### [Task brief]
Copy the listing below in full, exactly.

### [Available data]
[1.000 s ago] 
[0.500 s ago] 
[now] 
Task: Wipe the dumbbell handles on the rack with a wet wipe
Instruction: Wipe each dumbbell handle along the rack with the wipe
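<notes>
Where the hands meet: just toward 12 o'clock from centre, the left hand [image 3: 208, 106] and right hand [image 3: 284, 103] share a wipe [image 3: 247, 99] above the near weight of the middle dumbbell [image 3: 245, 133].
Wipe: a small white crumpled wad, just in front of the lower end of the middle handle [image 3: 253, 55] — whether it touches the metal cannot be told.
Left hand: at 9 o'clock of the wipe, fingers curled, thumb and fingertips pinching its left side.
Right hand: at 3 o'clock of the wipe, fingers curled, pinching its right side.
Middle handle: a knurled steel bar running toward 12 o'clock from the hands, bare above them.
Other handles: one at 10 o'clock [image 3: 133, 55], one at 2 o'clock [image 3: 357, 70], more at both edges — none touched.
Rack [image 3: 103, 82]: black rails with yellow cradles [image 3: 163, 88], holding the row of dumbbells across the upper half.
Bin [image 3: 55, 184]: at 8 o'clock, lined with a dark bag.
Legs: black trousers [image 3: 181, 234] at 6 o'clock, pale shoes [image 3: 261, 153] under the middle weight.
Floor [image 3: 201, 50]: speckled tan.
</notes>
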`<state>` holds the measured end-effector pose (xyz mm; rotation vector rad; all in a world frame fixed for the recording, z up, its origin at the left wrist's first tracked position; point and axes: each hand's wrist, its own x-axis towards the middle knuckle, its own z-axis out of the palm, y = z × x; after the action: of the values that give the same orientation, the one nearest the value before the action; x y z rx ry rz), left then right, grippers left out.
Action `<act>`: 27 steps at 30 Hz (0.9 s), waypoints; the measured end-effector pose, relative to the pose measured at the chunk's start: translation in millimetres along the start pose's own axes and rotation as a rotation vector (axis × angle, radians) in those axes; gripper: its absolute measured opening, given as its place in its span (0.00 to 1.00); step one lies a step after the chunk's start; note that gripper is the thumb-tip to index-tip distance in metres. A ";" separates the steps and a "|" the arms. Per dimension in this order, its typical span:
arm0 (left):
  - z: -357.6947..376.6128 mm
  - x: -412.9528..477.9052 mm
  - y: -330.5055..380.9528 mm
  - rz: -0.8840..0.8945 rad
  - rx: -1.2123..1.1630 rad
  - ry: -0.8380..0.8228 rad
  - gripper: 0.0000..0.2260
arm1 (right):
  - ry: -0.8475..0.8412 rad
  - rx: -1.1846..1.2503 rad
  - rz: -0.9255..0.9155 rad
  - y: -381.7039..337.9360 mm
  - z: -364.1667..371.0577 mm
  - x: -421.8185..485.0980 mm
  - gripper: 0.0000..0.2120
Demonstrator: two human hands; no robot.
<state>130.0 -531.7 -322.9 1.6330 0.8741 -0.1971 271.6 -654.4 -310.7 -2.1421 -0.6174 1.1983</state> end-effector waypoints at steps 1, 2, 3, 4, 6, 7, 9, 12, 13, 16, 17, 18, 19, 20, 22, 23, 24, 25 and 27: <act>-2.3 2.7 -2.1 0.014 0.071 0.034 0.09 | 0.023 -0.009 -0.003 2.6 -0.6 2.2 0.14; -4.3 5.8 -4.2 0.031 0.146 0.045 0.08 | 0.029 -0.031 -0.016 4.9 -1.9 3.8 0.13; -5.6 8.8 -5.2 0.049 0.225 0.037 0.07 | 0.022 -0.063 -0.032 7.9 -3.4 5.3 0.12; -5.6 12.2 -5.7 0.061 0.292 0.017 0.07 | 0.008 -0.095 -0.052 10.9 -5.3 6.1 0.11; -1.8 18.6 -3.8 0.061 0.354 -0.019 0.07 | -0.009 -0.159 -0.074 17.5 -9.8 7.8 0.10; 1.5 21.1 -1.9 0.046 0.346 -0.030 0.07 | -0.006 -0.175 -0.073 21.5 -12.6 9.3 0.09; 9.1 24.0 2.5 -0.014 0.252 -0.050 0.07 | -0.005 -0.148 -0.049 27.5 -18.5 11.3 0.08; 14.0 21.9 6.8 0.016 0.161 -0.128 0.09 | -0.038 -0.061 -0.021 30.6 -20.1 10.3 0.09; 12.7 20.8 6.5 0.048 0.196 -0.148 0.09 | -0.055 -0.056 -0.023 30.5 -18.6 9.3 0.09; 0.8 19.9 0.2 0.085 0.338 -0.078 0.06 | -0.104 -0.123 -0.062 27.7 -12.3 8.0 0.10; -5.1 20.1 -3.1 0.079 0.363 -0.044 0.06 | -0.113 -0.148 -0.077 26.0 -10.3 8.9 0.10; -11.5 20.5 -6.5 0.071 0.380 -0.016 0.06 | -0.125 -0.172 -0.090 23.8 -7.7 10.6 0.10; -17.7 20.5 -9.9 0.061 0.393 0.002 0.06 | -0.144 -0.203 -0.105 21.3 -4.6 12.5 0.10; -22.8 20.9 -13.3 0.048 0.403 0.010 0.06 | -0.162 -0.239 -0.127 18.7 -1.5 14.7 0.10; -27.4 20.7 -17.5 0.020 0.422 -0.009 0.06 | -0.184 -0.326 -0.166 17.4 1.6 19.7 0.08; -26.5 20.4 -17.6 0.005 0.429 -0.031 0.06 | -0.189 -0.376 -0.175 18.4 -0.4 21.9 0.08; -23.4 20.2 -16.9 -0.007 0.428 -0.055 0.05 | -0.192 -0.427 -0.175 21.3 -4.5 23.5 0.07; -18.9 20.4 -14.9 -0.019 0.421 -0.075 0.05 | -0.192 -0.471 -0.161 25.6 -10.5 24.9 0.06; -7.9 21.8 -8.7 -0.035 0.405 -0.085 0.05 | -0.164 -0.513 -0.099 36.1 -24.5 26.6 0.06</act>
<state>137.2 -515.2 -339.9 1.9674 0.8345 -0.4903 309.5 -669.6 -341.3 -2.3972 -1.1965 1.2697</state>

### [Reply to the task]
[1.000 s ago] 
[0.500 s ago] 
[now] 
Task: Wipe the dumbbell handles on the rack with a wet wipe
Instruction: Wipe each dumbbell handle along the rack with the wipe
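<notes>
Where the hands meet: just toward 12 o'clock from centre, the left hand [image 3: 208, 106] and right hand [image 3: 284, 103] share a wipe [image 3: 247, 99] above the near weight of the middle dumbbell [image 3: 245, 133].
Wipe: a small white crumpled wad, just in front of the lower end of the middle handle [image 3: 253, 55] — whether it touches the metal cannot be told.
Left hand: at 9 o'clock of the wipe, fingers curled, thumb and fingertips pinching its left side.
Right hand: at 3 o'clock of the wipe, fingers curled, pinching its right side.
Middle handle: a knurled steel bar running toward 12 o'clock from the hands, bare above them.
Other handles: one at 10 o'clock [image 3: 133, 55], one at 2 o'clock [image 3: 357, 70], more at both edges — none touched.
Rack [image 3: 103, 82]: black rails with yellow cradles [image 3: 163, 88], holding the row of dumbbells across the upper half.
Bin [image 3: 55, 184]: at 8 o'clock, lined with a dark bag.
Legs: black trousers [image 3: 181, 234] at 6 o'clock, pale shoes [image 3: 261, 153] under the middle weight.
Floor [image 3: 201, 50]: speckled tan.
</notes>
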`<state>` holds the measured end-effector pose (xyz mm; rotation vector rad; all in a world frame fixed for the recording, z up, its origin at the left wrist's first tracked position; point and axes: each hand's wrist, its own x-axis towards the middle knuckle, its own z-axis out of the palm, y = z × x; after the action: of the values that give the same orientation, the one nearest the value before the action; x y z rx ry rz), left then right, grippers left out.
Action `<act>`: 27 steps at 30 Hz (0.9 s), waypoints; the measured end-effector pose, relative to the pose measured at the chunk's start: translation in millimetres along the start pose's own axes and rotation as a rotation vector (axis × angle, radians) in those axes; gripper: its absolute measured opening, given as its place in its span (0.00 to 1.00); step one lies a step after the chunk's start; note that gripper is the thumb-tip to index-tip distance in metres. A ";" separates the steps and a "|" the arms. Per dimension in this order, its typical span:
arm0 (left):
  - z: -357.6947..376.6128 mm
  - x: -412.9528..477.9052 mm
  - y: -330.5055..380.9528 mm
  - rz: -0.8840..0.8945 rad
  - rx: -1.2123..1.1630 rad
  - ry: -0.8380..0.8228 rad
  - gripper: 0.0000..0.2260
arm1 (right):
  - ry: -0.8475..0.8412 rad
  - rx: -1.1846..1.2503 rad
  - rz: -0.9255..0.9155 rad
  - y: -381.7039..337.9360 mm
  - z: -364.1667..371.0577 mm
  - x: -421.8185..485.0980 mm
  - gripper: 0.0000..0.2120
Demonstrator: two human hands; no robot.
<state>130.0 -531.7 -322.9 1.6330 0.8741 -0.1971 271.6 -654.4 -310.7 -2.1421 -0.6174 1.1983</state> end-effector waypoints at steps 1, 2, 3, 4, 6, 7, 9, 12, 13, 16, 17, 18, 19, 20, 22, 23, 24, 25 and 27: <act>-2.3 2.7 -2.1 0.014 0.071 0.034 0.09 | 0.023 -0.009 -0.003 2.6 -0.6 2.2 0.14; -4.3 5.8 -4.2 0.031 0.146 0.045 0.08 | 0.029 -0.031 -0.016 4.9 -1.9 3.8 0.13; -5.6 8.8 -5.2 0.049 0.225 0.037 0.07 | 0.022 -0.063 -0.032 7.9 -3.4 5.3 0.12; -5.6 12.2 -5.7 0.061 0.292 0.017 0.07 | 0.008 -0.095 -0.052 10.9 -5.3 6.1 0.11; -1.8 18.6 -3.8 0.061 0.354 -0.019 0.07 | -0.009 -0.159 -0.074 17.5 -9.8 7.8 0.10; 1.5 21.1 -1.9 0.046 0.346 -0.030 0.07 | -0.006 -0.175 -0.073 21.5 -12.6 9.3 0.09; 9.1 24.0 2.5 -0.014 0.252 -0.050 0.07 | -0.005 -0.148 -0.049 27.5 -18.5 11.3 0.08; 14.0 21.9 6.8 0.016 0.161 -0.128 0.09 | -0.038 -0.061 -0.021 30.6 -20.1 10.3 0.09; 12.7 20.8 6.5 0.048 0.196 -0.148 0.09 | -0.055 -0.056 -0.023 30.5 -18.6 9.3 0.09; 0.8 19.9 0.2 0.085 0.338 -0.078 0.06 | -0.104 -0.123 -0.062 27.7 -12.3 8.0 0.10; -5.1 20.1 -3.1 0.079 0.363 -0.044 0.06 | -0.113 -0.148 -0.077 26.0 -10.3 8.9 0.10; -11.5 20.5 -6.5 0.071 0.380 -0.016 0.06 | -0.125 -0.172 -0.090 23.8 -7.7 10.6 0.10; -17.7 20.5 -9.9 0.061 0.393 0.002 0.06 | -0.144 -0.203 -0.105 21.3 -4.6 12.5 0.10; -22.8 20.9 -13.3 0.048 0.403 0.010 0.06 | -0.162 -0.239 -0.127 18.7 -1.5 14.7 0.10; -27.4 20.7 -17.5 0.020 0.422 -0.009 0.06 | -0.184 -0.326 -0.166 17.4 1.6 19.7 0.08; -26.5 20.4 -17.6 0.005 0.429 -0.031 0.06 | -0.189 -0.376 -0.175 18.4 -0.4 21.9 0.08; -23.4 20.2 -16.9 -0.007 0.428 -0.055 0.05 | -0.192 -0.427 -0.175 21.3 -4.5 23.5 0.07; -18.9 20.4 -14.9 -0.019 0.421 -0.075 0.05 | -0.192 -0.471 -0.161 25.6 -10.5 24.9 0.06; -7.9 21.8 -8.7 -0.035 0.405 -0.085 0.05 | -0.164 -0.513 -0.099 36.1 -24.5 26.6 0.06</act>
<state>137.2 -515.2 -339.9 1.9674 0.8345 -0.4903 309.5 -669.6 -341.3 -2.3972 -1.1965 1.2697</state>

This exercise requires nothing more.